I wanted to thank Lewis and Ruth Norton and Emily Feazel who have been open to the idea of a film club from the first day it came up and who have been instrumental in making tonight happen.
I have a short 5-7 minute talk I'd like to share, then we'll do another round of trivia and then I’ll come back to try to answer any Chinatown or film-related questions you might have.
And just before I begin, I’m curious how many of you had never seen Chinatown before this event? Raise your hand if you could. (It was probably half the room!)
Last Tuesday, French-Swiss filmmaker Jean-Luc Godard passed away at the age of 91. Godard is considered a massive figure in the history of cinema and his contributions would take hours to discuss. But if I were to single out the one thing he should most be remembered for, it is his efforts to get people to accept and view the medium of cinema as an artform that at times could be just as artistic as ballet, painting, classical music, sculpture or any of the other high arts.
And so it seems fitting that we’re here tonight at Norton's for its first-ever film club.
If, as Godard says, certain films are more than mere entertainment then there should be some sort of gain in looking more deeply at them.
So, Chinatown.
It is a film I would claim is of high artistic value. All of its components – hair, make-up, wardrobe, set design, framing, lighting, locations, sound, score, casting and camerawork – are overseen by master crafts people working together to make us believe we are in another time and place.
In fact, that is one of the most challenging aspects of film. Making something that we believe. And hiding all the thousands of pieces that go into making a finished film. One effective way of hiding the apparatus in film is what I’d like to focus on for the next few minutes and it’s the long take.
As all of you know, film is made up of a bunch of pieces, or “cuts” that are edited together to tell a story. The average number of cuts in a film is about 1,050. If films average 1,050 cuts and the average film is 120 minutes long, then there is on average a cut every 8.75 seconds.
What the long take does is attempt to illustrate a moment visually in a longer timeframe than normal without resorting to a cut. Filmmakers use long takes for many reasons but often it is to preserve the illusion that what it is in front of us is actually taking place rather than fabricated by a countless number of crafts people.
There have been several very famous long takes in the history of cinema. There is the three minute long take as Ray Liotta and Lorraine Bracco enter the Copacabana nightclub in Martin Scorsese’s Goodfellas, the nearly 4 minute opening sequence in Orson Welles’ Touch of Evil and Alfred Hitchcock’s 1948 film Rope in which Hitchcock attempts to make us believe that we are watching an entire film without a single cut.

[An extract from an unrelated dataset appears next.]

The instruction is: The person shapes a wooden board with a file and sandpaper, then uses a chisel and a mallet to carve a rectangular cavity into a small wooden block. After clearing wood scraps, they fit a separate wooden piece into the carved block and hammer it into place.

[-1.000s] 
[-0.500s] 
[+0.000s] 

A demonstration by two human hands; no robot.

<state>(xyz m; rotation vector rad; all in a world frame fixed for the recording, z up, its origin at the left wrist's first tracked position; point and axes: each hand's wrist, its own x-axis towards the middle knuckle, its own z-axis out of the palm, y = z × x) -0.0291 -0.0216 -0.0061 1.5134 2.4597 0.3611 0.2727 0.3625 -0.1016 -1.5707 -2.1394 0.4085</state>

I won’t digress too far on this. But films used to only be made on film. And the magazines that went on the film cameras at most could hold a 1000 feet of film or about 11 minutes. Therefore, until digital cameras came about, it was technically impossible to film an entire movie in one long take.
There are very complicated, highly choreographed long takes where the camera is moving around a large amount of space without a cut and then there are other more modest long takes like this one I am about to show you from Chinatown. This long take in Chinatown lasts a minute or nearly 7x longer than your average shot.
(Showed one minute long take from Chinatown.)
And cut.
So my parting words are this:
I don’t want to ruin anyone’s enjoyment of watching films by lifting the curtain somewhat on how movies achieve their magic. I believe the opposite in fact - that if you learn more about how movies are made, know more about what you are watching, you will ultimately feel deeper enjoyment for the entire experience.
That is my hope from these Reel Adventures we have just begun.
I really appreciate everyone coming out, hope you’re having fun so far and I look forward to the opportunity to do more of these in the future.